Work instructions: Given the entries below, copy each of them out exactly.

Data extracts:
§ §

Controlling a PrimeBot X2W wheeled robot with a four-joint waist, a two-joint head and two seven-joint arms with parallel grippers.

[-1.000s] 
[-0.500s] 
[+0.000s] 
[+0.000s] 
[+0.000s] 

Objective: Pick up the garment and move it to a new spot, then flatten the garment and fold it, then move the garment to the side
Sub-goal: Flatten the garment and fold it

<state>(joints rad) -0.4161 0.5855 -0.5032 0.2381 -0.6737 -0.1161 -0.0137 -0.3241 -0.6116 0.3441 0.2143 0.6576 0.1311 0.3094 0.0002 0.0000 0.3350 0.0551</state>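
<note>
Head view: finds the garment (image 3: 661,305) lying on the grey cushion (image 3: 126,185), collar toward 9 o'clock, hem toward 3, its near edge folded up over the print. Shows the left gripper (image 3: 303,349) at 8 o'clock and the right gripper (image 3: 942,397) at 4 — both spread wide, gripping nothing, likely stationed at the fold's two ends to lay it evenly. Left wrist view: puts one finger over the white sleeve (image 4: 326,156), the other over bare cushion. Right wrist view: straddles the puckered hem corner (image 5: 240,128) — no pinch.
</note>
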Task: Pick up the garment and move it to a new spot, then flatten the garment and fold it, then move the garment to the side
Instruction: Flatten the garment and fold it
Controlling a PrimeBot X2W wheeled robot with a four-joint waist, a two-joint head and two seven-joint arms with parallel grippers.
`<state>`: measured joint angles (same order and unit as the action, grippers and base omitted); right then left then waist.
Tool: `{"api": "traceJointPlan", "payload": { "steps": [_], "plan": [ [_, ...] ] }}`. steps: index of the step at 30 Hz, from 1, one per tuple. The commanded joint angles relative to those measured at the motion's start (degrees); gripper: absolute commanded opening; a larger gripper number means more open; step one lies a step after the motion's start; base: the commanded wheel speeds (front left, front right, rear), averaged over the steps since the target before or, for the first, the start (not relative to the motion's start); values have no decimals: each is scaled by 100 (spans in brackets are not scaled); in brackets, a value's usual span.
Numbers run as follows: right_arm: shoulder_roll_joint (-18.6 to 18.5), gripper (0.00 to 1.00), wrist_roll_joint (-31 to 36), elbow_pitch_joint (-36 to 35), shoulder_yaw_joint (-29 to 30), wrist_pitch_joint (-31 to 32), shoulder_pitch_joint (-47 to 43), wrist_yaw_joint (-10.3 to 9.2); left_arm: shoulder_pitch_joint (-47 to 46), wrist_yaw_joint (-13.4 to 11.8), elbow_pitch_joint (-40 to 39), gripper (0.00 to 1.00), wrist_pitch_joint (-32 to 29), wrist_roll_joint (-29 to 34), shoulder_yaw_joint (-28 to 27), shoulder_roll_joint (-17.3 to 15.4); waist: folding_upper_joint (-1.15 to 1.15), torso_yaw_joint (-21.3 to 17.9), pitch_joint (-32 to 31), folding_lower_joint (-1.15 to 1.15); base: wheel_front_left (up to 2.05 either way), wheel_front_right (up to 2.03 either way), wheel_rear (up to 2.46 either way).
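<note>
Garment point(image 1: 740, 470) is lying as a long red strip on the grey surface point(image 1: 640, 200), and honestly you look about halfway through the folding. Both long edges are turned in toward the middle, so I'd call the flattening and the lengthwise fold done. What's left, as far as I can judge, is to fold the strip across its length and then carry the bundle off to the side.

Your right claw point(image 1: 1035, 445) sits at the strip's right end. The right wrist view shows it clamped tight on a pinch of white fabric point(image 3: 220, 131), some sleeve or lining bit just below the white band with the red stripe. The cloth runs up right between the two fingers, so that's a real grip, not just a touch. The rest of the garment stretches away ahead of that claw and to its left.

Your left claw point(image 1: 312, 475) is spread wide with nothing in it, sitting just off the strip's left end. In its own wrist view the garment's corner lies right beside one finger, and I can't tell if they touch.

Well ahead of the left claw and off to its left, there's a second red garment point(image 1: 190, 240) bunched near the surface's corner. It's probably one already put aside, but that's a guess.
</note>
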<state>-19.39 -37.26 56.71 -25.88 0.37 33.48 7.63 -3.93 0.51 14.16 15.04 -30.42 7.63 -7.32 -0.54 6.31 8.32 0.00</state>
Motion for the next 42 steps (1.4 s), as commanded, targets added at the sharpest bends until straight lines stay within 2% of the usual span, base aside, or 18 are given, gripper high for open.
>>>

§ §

Completed task:
Controlling a PrimeBot X2W wheeled robot with a four-joint waist, a two-joint head and two seven-joint arms with parallel grippers.

[-1.000s] 
[-0.500s] 
[+0.000s] 
[+0.000s] 
[+0.000s] 

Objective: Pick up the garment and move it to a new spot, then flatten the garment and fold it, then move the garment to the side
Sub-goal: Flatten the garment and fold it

<state>(joints rad) -0.4161 0.5855 -0.5032 0.2381 -0.6737 -0.1161 -0.0137 -0.3241 -0.6116 0.3441 0.2143 0.6576 0.1311 0.3094 0.0002 0.0000 0.3350 0.0551</state>
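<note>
Head view: finds the garment (image 3: 661,305) lying on the grey cushion (image 3: 126,185), collar toward 9 o'clock, hem toward 3, its near edge folded up over the print. Shows the left gripper (image 3: 303,349) at 8 o'clock and the right gripper (image 3: 942,397) at 4 — both spread wide, gripping nothing, likely stationed at the fold's two ends to lay it evenly. Left wrist view: puts one finger over the white sleeve (image 4: 326,156), the other over bare cushion. Right wrist view: straddles the puckered hem corner (image 5: 240,128) — no pinch.
</note>
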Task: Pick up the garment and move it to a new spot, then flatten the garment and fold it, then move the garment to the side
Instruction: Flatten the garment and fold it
Controlling a PrimeBot X2W wheeled robot with a four-joint waist, a two-joint head and two seven-joint arms with parallel grippers.
`<state>`: measured joint angles (same order and unit as the action, grippers and base omitted); right then left then waist.
Tool: `{"api": "traceJointPlan", "payload": { "steps": [_], "plan": [ [_, ...] ] }}`. steps: index of the step at 30 Hz, from 1, one per tuple. The commanded joint angles relative to those measured at the motion's start (degrees); gripper: absolute commanded opening; a larger gripper number means more open; step one lies a step after the motion's start; base: the commanded wheel speeds (front left, front right, rear), averaged over the steps since the target before or, for the first, the start (not relative to the motion's start); values have no decimals: each is scaled by 100 (spans in brackets are not scaled); in brackets, a value's usual span.
Numbers run as follows: right_arm: shoulder_roll_joint (-18.6 to 18.5), gripper (0.00 to 1.00), wrist_roll_joint (-31 to 36), elbow_pitch_joint (-36 to 35), shoulder_yaw_joint (-29 to 30), wrist_pitch_joint (-31 to 32), shoulder_pitch_joint (-47 to 43), wrist_yaw_joint (-10.3 to 9.2); left_arm: shoulder_pitch_joint (-47 to 46), wrist_yaw_joint (-13.4 to 11.8), elbow_pitch_joint (-40 to 39), gripper (0.00 to 1.00), wrist_pitch_joint (-32 to 29), wrist_roll_joint (-29 to 34), shoulder_yaw_joint (-28 to 27), shoulder_roll_joint (-17.3 to 15.4); waist: folding_upper_joint (-1.15 to 1.15), torso_yaw_joint (-21.3 to 17.9), pitch_joint (-32 to 31), folding_lower_joint (-1.15 to 1.15); base: wheel_front_left (up to 2.05 either way), wheel_front_right (up to 2.03 either way), wheel_rear (up to 2.46 either way).
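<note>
Garment point(image 1: 740, 470) is lying as a long red strip on the grey surface point(image 1: 640, 200), and honestly you look about halfway through the folding. Both long edges are turned in toward the middle, so I'd call the flattening and the lengthwise fold done. What's left, as far as I can judge, is to fold the strip across its length and then carry the bundle off to the side.

Your right claw point(image 1: 1035, 445) sits at the strip's right end. The right wrist view shows it clamped tight on a pinch of white fabric point(image 3: 220, 131), some sleeve or lining bit just below the white band with the red stripe. The cloth runs up right between the two fingers, so that's a real grip, not just a touch. The rest of the garment stretches away ahead of that claw and to its left.

Your left claw point(image 1: 312, 475) is spread wide with nothing in it, sitting just off the strip's left end. In its own wrist view the garment's corner lies right beside one finger, and I can't tell if they touch.

Well ahead of the left claw and off to its left, there's a second red garment point(image 1: 190, 240) bunched near the surface's corner. It's probably one already put aside, but that's a guess.
</note>
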<state>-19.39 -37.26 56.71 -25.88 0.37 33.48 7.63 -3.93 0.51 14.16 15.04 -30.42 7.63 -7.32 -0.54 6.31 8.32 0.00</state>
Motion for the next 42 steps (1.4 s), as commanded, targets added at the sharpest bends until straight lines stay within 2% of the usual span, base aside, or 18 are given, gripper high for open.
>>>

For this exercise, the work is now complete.